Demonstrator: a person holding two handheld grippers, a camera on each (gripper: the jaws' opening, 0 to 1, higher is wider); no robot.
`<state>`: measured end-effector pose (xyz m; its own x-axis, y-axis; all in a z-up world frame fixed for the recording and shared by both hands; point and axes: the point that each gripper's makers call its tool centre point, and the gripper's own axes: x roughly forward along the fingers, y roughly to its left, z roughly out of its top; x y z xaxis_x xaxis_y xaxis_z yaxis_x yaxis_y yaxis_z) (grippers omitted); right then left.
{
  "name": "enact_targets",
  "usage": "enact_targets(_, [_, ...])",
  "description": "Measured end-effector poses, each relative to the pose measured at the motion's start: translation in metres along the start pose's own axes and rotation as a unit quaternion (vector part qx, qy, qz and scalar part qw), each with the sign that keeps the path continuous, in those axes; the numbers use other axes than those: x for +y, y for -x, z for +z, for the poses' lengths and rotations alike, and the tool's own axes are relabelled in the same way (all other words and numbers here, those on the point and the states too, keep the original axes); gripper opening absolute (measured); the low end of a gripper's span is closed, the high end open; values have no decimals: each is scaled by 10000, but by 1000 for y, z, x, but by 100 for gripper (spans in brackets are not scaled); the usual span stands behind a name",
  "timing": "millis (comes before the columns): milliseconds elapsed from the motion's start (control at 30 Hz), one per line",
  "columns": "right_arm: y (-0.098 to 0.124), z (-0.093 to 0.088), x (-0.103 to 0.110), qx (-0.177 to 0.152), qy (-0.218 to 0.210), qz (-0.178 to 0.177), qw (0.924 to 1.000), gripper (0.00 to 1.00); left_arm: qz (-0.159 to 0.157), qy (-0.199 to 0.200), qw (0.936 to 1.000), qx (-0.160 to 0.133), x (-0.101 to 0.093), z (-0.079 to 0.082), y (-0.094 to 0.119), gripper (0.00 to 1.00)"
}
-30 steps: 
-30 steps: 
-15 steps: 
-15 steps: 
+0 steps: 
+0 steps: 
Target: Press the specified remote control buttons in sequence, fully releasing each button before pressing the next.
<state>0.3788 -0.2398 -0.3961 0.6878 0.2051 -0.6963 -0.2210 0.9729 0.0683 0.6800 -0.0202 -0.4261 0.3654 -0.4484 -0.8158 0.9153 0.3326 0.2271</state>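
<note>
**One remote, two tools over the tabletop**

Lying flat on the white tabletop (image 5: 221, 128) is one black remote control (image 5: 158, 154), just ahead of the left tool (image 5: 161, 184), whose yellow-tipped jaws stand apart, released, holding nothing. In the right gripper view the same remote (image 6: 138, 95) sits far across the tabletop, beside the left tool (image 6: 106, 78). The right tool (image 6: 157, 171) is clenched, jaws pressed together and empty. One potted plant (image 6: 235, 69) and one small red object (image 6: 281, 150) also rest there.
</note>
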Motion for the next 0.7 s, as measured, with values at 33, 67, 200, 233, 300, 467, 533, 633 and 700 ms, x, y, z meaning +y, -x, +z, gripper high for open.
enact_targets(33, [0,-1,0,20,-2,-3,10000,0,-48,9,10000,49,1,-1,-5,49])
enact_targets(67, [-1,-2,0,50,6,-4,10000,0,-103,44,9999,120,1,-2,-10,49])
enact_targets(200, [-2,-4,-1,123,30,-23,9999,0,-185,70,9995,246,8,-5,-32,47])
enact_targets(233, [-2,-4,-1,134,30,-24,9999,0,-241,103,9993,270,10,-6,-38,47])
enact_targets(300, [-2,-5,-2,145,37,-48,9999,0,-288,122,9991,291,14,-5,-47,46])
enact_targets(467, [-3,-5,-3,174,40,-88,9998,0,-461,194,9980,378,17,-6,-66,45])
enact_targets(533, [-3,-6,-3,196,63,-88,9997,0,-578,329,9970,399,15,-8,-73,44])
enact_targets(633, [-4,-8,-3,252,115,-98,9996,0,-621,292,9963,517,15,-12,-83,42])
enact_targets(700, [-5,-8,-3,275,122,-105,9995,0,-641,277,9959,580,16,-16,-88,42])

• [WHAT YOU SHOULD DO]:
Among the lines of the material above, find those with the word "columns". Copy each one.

• [SOLUTION FOR THIS TASK]:
  "timing": "millis (comes before the columns): milliseconds elapsed from the motion's start (control at 30 Hz), one per line",
  "columns": "right_arm: y (-0.098 to 0.124), z (-0.093 to 0.088), x (-0.103 to 0.110), qx (-0.177 to 0.152), qy (-0.218 to 0.210), qz (-0.178 to 0.177), qw (0.924 to 1.000), gripper (0.00 to 1.00); left_arm: qz (-0.159 to 0.157), qy (-0.199 to 0.200), qw (0.936 to 1.000), qx (-0.160 to 0.133), x (-0.101 to 0.093), z (-0.079 to 0.082), y (-0.094 to 0.119), gripper (0.00 to 1.00)"

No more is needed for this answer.